If you are about maximizing variety of experience and satisfaction, non-monogamy may work quite well. However, if you would need more balance between satisfaction and feeling secure, monogamy could be a good thing. Especially if you were considering having any children...

I think it is also about taking some responsibility for your partner when he or she suddenly gets ill, or (not so suddenly) older or maybe less visually attractive. For me that is a question of balance between just being lovers and becoming lifetime friends.

User Profile: Aayla
Aayla 23 hours ago
@sarahuman I'm sorry that counseling is not a possibility at the moment. The most important thing now would be to figure out what happens to you when your partner starts a new relationship: that event surely triggers something inside you, it's a matter of figuring out what (some time of fear, insecurity?
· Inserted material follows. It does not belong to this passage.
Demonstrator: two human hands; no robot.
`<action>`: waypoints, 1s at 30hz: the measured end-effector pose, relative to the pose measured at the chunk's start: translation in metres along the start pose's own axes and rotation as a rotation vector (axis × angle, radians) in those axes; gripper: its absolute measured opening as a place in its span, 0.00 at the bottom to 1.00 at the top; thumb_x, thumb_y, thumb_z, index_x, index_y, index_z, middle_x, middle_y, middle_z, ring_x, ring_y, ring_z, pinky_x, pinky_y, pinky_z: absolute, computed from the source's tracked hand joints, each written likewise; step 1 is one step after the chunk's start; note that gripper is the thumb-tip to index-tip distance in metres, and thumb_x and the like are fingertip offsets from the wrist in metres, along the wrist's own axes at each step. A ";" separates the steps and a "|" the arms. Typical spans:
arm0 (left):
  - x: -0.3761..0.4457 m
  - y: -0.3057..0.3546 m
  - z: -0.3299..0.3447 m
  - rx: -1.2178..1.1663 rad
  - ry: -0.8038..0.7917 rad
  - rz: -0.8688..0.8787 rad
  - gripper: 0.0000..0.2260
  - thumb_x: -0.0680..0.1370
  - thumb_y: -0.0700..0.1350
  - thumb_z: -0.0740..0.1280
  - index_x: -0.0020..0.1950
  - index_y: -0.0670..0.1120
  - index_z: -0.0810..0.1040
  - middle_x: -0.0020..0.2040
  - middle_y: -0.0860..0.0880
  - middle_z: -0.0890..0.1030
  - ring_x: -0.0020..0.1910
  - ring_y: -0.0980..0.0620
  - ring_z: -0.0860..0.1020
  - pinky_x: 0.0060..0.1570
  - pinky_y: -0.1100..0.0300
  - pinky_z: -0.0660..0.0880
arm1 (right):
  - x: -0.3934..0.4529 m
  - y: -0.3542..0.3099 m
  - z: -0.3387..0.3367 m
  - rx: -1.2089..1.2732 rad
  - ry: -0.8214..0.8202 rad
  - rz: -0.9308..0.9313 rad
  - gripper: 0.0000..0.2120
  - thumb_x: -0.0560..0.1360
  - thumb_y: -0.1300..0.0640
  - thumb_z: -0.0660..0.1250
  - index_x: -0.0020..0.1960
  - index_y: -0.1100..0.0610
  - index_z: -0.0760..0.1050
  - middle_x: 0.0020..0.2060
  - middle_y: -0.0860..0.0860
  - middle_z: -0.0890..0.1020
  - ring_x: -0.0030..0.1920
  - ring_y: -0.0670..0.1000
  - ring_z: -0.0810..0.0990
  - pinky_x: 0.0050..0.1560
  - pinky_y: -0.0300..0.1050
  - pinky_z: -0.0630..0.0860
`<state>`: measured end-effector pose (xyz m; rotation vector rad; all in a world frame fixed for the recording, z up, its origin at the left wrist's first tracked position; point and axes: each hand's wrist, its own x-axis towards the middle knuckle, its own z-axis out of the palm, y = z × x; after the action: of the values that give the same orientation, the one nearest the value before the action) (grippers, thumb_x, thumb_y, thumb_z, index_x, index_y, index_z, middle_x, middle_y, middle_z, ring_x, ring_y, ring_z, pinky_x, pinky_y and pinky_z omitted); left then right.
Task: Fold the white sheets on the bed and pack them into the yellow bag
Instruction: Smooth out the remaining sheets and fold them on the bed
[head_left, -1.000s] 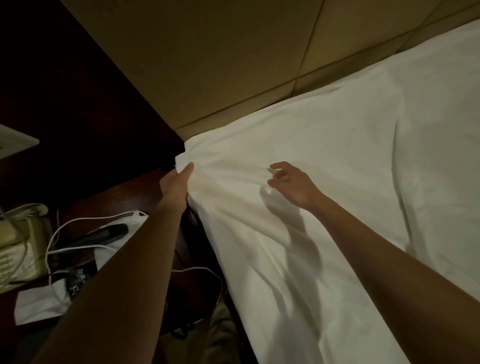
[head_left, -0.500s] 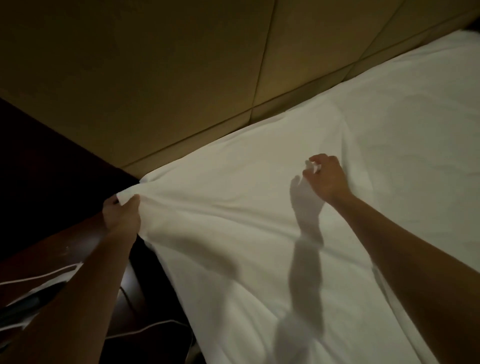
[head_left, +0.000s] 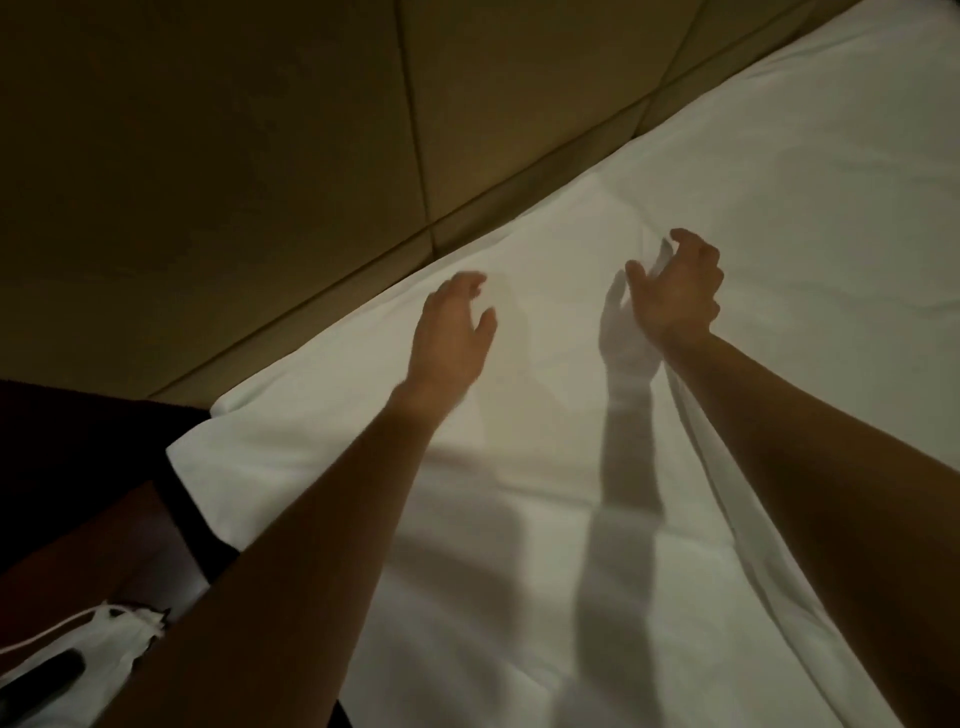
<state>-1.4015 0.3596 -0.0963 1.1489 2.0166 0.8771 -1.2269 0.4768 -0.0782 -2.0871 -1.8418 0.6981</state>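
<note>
The white sheet (head_left: 597, 415) lies spread over the bed (head_left: 831, 130), running from the padded headboard (head_left: 260, 156) above the hands down past both forearms. The yellow bag is nowhere in view.

The right hand (head_left: 675, 291) has its fingers curled round a small raised tuft of the sheet, pinched between thumb and fingertips; from that grip a ridge of cloth runs down along the right forearm. The left hand (head_left: 452, 322) hovers just left of the grip, fingers loosely bent and spread, holding nothing. It is blurred, so I cannot tell whether the fingertips touch the cloth.

Left of and below the left hand, the corner of the sheet (head_left: 208, 436) hangs slack at the bed's edge, beside a dark bedside surface (head_left: 78, 545) with a white cloth pouch (head_left: 104, 654) and a dark object on it.

As a judgement, the sheet looks light, thin and quite limp. It creases where pinched and will sag between any two holds, so it needs two grips well apart to keep an edge straight. It does not look slippery or fragile, but a small pinch in the middle, such as the right hand has, gathers only a bunch. For a clean fold the better hold is along the hem by the headboard, with the left hand taking the edge or the slack corner and the right hand matching it further right.
</note>
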 end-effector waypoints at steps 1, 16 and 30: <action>0.019 0.014 0.005 -0.001 -0.024 0.004 0.18 0.80 0.41 0.64 0.69 0.42 0.70 0.66 0.45 0.75 0.65 0.50 0.73 0.64 0.61 0.69 | 0.006 0.005 -0.001 0.056 -0.016 0.061 0.27 0.78 0.49 0.64 0.73 0.56 0.60 0.69 0.56 0.67 0.70 0.57 0.66 0.67 0.56 0.65; 0.146 0.100 0.082 -0.153 -0.124 -0.231 0.20 0.78 0.46 0.68 0.69 0.42 0.72 0.59 0.49 0.76 0.57 0.52 0.76 0.47 0.65 0.73 | 0.013 0.105 -0.049 0.320 -0.185 0.022 0.17 0.75 0.54 0.66 0.30 0.55 0.67 0.26 0.47 0.66 0.26 0.42 0.63 0.28 0.42 0.61; 0.171 0.064 0.100 -0.089 0.211 -0.166 0.17 0.79 0.51 0.64 0.66 0.45 0.73 0.63 0.47 0.75 0.61 0.51 0.74 0.61 0.60 0.72 | 0.023 0.205 -0.100 -0.052 -0.653 0.095 0.11 0.67 0.55 0.77 0.46 0.52 0.78 0.41 0.51 0.82 0.43 0.51 0.80 0.43 0.41 0.71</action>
<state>-1.3623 0.5603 -0.1374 0.8570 2.1817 1.0266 -0.9989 0.4784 -0.1006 -2.1482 -2.0811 1.5139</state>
What would it be related to? Something that happened in your past?) and how to deal with it.
Maybe there are some things that can be done to make you feel more reassured that your partner cares about you and would not leave you behind for someone new. What is something meaningful that would make you feel more valued and loved by your partner? Perhaps there's something else missing, like not spending enough quality time together, or feeling like he doesn't rely on you enough?
I realize it's not easy to figure it out without counseling. Maybe you can take some time to be just the two of you and figure it out together. Switching permanently to monogamy might not be the solution, as whatever fear you have might still be there even if he doesn't actively pursue new relationships.
User Profile: Blissbabe
Blissbabe 14 hours ago

@sarahuman To me it sounds like maybe you've found yourself in a relationship where you don't want it to be non-monogamous? If you've always been non-monogamous and the anxiety is specific to this relationship, there's definitely something behind that feeling to explore. It wouldn't hurt to ask your partner if you could try it for awhile.